Benchmarks for multi-model databases evaluate the system's performance across various data models—such as document, graph, key-value, and relational—within a single environment. These benchmarks typically assess how well a database can handle diverse workloads, measuring factors like query performance, data retrieval speed, and transaction throughput. The goal is to provide a comprehensive picture of how the database performs when interacting with different types of data, reflecting real-world applications where multiple data models might be used together.
The process usually involves designing test scenarios that cover a range of operations in each data model. For instance, a benchmark might simulate a typical web application that uses documents for user profiles, graphs for social connections, and key-value stores for session management. During the benchmarking, metrics such as response times for queries, latency for transactions, and resource utilization are collected. These metrics help developers understand not just the speed of data access, but also how well the database manages its resources when under different types of load.
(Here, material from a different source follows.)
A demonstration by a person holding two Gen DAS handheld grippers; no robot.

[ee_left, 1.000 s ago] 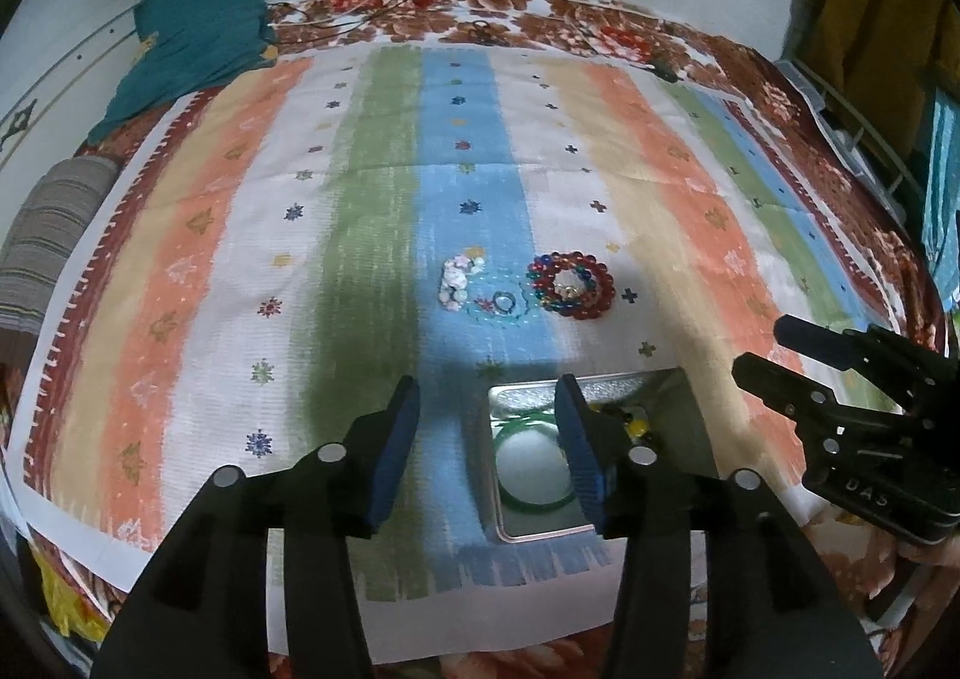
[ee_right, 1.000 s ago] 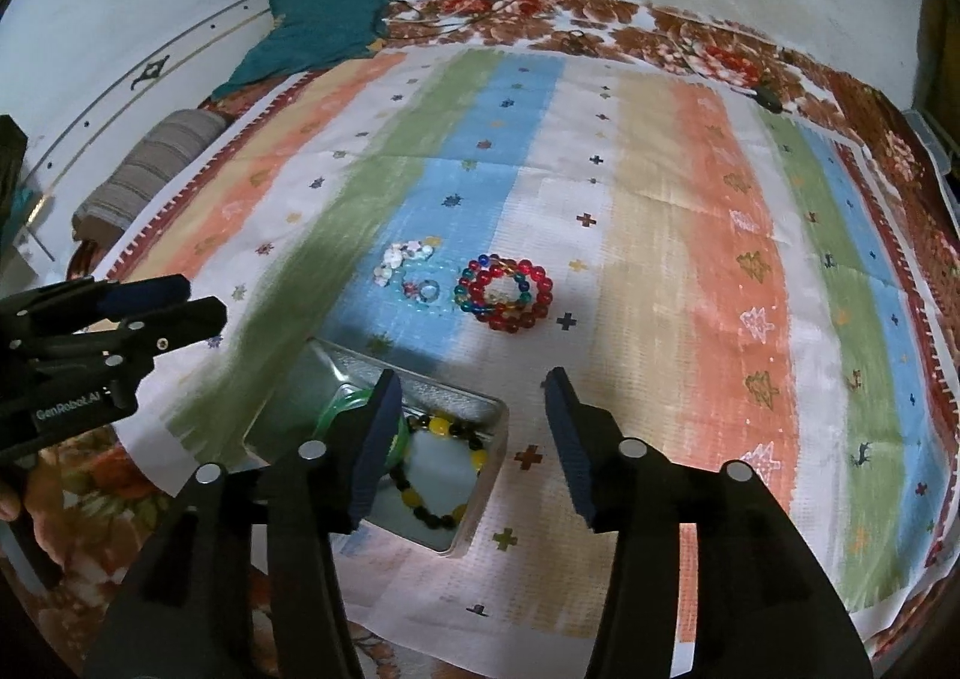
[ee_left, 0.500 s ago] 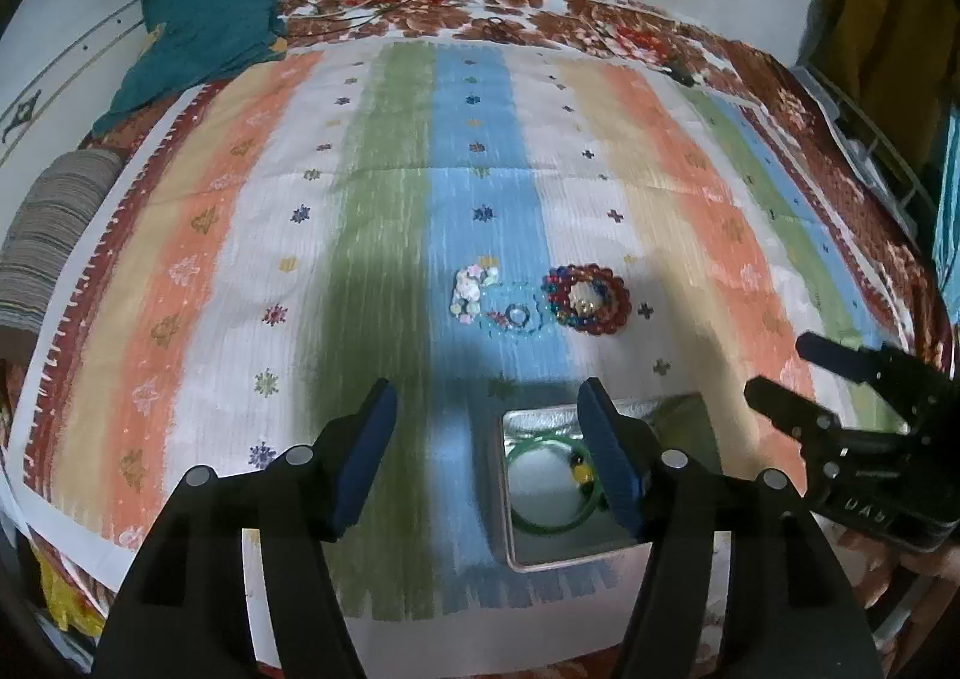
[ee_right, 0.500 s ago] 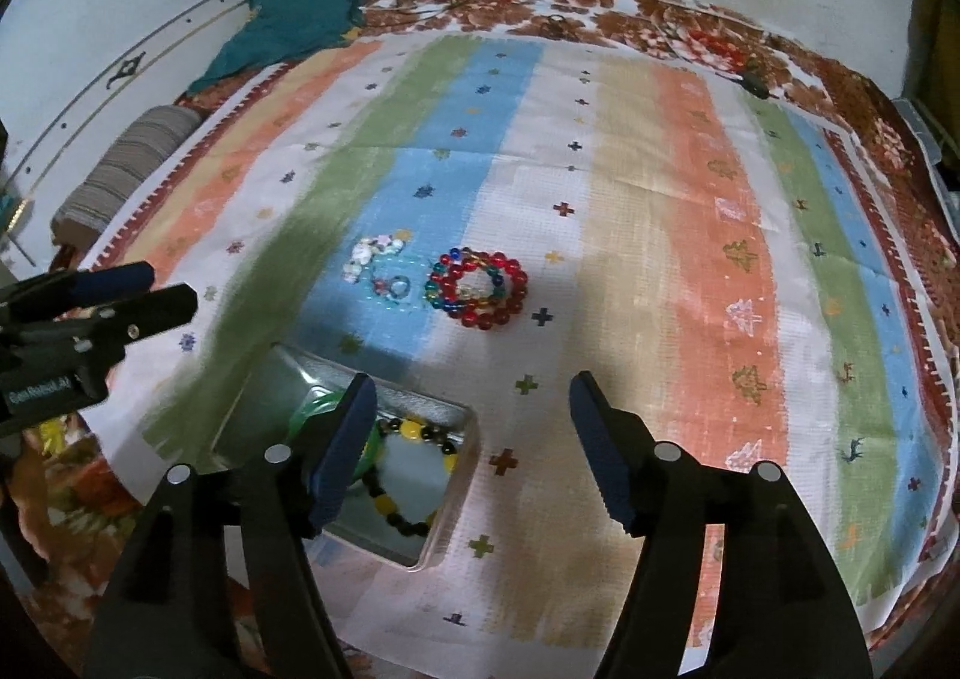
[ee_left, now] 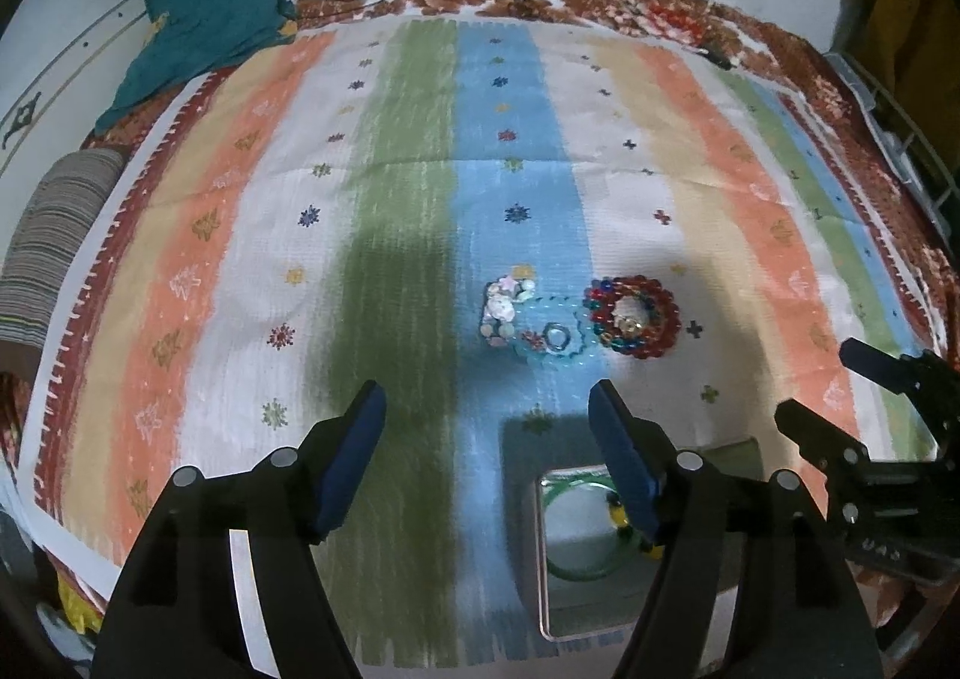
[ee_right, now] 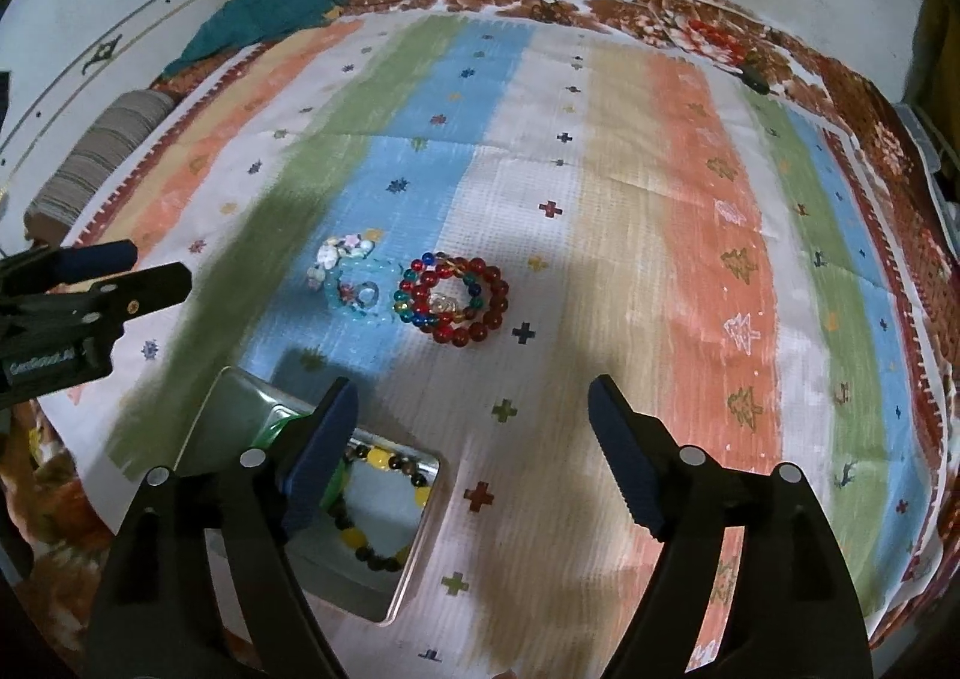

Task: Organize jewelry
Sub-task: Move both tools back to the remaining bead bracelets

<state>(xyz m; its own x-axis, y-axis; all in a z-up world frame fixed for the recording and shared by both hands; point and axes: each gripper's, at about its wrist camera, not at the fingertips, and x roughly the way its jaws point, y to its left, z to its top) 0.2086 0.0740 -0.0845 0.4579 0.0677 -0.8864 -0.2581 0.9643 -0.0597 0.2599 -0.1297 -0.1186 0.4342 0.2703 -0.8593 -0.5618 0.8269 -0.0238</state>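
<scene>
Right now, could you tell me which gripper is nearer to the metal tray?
Left, marginally. The left gripper has one finger overlapping the metal tray; the right gripper hangs beside it. Both are opening, empty.

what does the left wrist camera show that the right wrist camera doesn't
Only the left wrist view: more of the green bangle in the metal tray.
Only the right wrist view: the whole yellow-and-dark bead bracelet there.
Both: the red bead bracelets, pale blue bracelet, shell bracelet, and both grippers, left gripper and right gripper, opening with nothing between them.
</scene>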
Developers can use established benchmarks like TPC for transactional workloads or YCSB (Yahoo! Cloud Serving Benchmark) for NoSQL databases as a reference point. They may also create custom benchmarks tailored to their specific needs, such as incorporating hybrid queries that need to access both graph and document data models simultaneously. By analyzing the results, developers can choose a database that best fits their performance requirements across the various data types their applications handle, ensuring optimal functionality in multi-model environments.